Zimbabwean social media influencers reshape diaspora investment in real estate and farming.
- Diaspora Zimbabweans invest in property and farming after seeing social media posts
- Influencers Kundai Chitima and Kelvin Birioti drive interest through YouTube and Instagram
- Catherine Mutisi moved from temporary visits to permanent relocation based on online content
Zimbabuenses que vivem no exterior estão cada vez mais recorrendo às redes sociais em busca de conselhos de investimento, redefinindo tendências no setor imobiliário e agrícola. Influenciadores digitais como Kundai Chitima, de 31 anos, e Kelvin Birioti, de 20, construíram grandes audiências ao postar vídeos e atualizações sobre oportunidades no Zimbábue. Seu conteúdo — que vai de tours imobiliários a dicas agrícolas — está influenciando decisões sobre retornar ou investir no país.
Para Catherine Mutisi, ex-contadora no Reino Unido, as postagens mudaram seus planos. Após 17 anos no Reino Unido, Mutisi já havia investido no Zimbábue, construindo duas casas e comprando terras. Mas, depois de assistir ao conteúdo de Birioti durante a construção, ela passou de visitas esporádicas a considerar uma mudança permanente. “Gradualmente, minha mente e meus planos mudaram de apenas visitar o Zimbábue para querer me mudar permanentemente”, declarou.
Essa mudança reflete uma tendência mais ampla. Muitos na diáspora agora dependem das redes sociais, em vez de narrativas governamentais ou mídia tradicional, para avaliar a vida no país de origem. Influenciadores como Chitima e Birioti oferecem perspectivas locais, incluindo tendências de mercado e conselhos práticos de agricultura, informações que antes eram inacessíveis para quem está no exterior.
Impacto econômico no Zimbábue
Os setores imobiliário e agrícola estão recebendo crescente interesse do exterior. Investimentos da diáspore em propriedades dispararam em cidades como Harare e Bulawayo, enquanto projetos agrícolas, especialmente em tabaco e milho, atraem financiamentos de retornados e investidores remotos. Segundo relatos locais, as remessas vinculadas a esses investimentos aumentaram mais de 15% nos últimos dois anos.
Chitima, que deixou o Zimbábue em 2010, agora administra um popular canal no YouTube, compartilhando listas de propriedades e dicas de reforma. Seus vídeos frequentemente destacam imóveis subvalorizados e potenciais retornos. Birioti, um influenciador mais jovem, foca em empreendimentos agrícolas, postando tutoriais sobre preparo do solo e rotação de culturas. Ambos acumularam dezenas de milhares de seguidores, muitos deles zimbabuenses no exterior.

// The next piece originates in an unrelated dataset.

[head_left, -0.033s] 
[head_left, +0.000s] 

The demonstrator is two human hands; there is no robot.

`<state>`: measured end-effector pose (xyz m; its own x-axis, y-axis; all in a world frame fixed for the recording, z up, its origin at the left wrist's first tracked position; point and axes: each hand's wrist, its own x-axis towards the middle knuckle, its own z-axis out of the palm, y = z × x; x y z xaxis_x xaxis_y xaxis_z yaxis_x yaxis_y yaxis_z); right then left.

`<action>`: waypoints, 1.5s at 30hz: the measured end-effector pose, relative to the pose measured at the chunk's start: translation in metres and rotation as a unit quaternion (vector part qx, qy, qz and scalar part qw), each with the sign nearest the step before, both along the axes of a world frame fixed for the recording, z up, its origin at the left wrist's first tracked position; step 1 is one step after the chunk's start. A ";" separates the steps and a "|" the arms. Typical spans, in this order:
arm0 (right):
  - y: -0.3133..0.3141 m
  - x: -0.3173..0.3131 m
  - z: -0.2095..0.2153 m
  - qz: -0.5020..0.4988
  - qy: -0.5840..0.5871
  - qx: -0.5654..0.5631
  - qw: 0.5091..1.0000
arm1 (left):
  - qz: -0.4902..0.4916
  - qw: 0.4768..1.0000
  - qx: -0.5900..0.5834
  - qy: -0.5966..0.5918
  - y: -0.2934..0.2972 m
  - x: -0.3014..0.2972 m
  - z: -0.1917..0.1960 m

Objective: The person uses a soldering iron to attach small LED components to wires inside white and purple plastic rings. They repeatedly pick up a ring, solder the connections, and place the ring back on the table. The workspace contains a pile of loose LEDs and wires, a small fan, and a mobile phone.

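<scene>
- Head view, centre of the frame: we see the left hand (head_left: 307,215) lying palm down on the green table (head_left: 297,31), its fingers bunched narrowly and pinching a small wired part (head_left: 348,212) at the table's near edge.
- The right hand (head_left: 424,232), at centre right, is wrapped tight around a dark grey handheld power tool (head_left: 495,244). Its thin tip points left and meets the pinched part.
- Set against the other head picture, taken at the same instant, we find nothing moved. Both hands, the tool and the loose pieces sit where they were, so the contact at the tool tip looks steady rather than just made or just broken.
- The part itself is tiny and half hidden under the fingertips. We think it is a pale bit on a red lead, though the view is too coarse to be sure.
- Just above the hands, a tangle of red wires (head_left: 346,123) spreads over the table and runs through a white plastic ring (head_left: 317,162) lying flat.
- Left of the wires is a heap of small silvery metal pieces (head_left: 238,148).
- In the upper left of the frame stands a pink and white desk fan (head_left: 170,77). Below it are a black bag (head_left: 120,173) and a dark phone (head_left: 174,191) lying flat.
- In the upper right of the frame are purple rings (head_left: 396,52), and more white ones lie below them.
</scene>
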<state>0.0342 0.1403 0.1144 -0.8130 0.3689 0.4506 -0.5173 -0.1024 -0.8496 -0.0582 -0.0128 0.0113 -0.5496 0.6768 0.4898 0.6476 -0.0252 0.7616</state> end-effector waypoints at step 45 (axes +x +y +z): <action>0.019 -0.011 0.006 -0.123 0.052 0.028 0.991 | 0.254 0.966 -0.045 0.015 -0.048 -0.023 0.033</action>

Mutisi não está sozinha. Outros no Reino Unido, EUA e África do Sul relatam decisões semelhantes após consumir esse conteúdo. Muitos citam a falta de confiança em relatórios econômicos oficiais e o desejo por insights diretos e relacionáveis como fatores-chave. As plataformas de mídia social tornaram-se conselheiras não oficiais para planejamento financeiro e decisões de vida.
Desafios e ceticismo
Apesar da tendência, o ceticismo persiste. Alguns economistas alertam que as representações nas redes sociais podem simplificar demais os riscos. A instabilidade cambial do Zimbábue e suas políticas de reforma agrária ainda representam desafios para investidores. No entanto, os influenciadores contrapõem enfatizando oportunidades de longo prazo e projetos comunitários. Seu conteúdo frequentemente inclui entrevistas com agricultores locais e corretores imobiliários para agregar credibilidade.

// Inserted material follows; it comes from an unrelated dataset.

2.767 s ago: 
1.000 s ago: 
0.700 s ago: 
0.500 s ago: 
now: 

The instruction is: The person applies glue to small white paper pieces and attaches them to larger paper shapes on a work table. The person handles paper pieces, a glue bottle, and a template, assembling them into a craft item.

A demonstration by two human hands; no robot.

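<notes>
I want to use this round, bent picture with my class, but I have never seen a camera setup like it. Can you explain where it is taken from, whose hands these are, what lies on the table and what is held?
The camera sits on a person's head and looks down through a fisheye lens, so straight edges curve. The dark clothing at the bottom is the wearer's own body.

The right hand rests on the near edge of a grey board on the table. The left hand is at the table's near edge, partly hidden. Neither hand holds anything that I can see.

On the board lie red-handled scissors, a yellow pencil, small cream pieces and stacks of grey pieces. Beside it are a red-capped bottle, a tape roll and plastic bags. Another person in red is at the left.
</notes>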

O governo tem tomado nota. Autoridades começaram a colaborar com alguns influenciadores para promover zonas de investimento e programas agrícolas. Embora nem todas as iniciativas sejam bem recebidas — alguns críticos argumentam que se trata de uma forma de relações públicas patrocinadas pelo Estado —, outros veem como um passo em direção à transparência.

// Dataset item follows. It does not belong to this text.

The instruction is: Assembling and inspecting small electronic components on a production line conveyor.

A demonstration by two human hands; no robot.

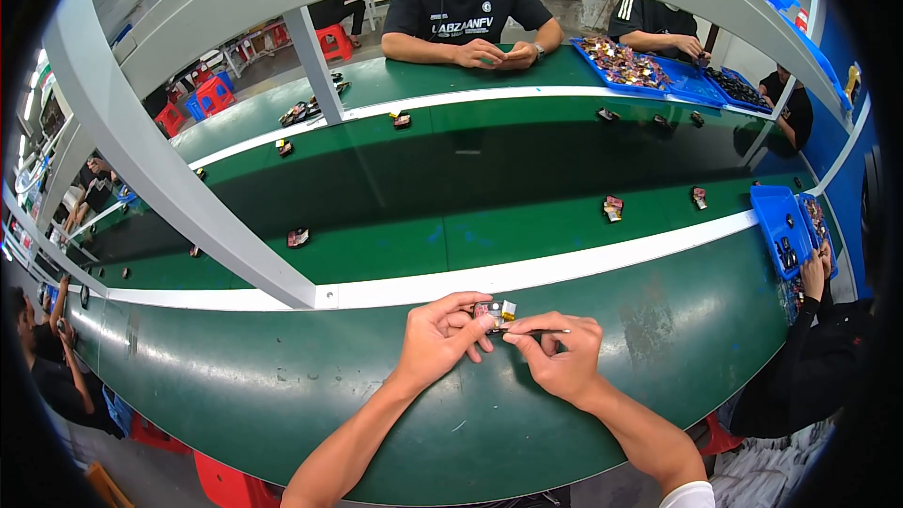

O que acontecerá a seguir poderia redefinir a economia do Zimbábue. Se a tendência continuar, mais membros da diáspore podem retornar ou investir, trazendo habilidades e capital. Cidades poderiam ver um boom na construção, enquanto áreas rurais poderiam ganhar novas empresas agrícolas. A mudança também pressiona o governo a melhorar infraestrutura e serviços para atrair e reter esses investidores.
Por enquanto, o poder das redes sociais em moldar decisões da diáspore está claro. Os influenciadores não são mais apenas criadores de conteúdo — eles são guardiões econômicos, guiando para onde o dinheiro flui e quem retorna ao país.